Only the lines from the one that contains "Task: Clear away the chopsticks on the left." to the end of the material below are wanted, each duplicated exactly.

**GIVEN MATERIAL**:
•••••

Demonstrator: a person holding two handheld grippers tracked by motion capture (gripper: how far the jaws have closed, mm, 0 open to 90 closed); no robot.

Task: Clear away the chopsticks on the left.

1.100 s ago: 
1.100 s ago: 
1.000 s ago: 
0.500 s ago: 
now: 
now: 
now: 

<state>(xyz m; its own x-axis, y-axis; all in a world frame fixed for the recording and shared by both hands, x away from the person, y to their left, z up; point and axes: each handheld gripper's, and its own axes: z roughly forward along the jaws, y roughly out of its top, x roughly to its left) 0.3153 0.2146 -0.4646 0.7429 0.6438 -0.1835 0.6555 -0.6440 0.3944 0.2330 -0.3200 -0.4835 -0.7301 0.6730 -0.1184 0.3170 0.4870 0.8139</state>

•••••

**ANSWER TO THE PROBLEM**:
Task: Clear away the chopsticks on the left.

1.100 s ago: 
1.100 s ago: 
1.000 s ago: 
0.500 s ago: 
now: 
now: 
now: 

<state>(xyz m; its own x-axis, y-axis; all in a world frame fixed for the recording and shared by both hands, x away from the person, y to their left, z up; point and axes: each handheld gripper's, and its own axes: z roughly forward along the jaws, y roughly out of its top, x roughly to its left) 0.3153 0.2146 -0.4646 0.7429 0.6438 -0.1835 0.6555 -0.6440 0.3944 0.2330 -0.3200 -0.4835 -0.7301 0.6730 -0.1184 0.3170 0.4870 0.8139</state>

No additional answer is expected.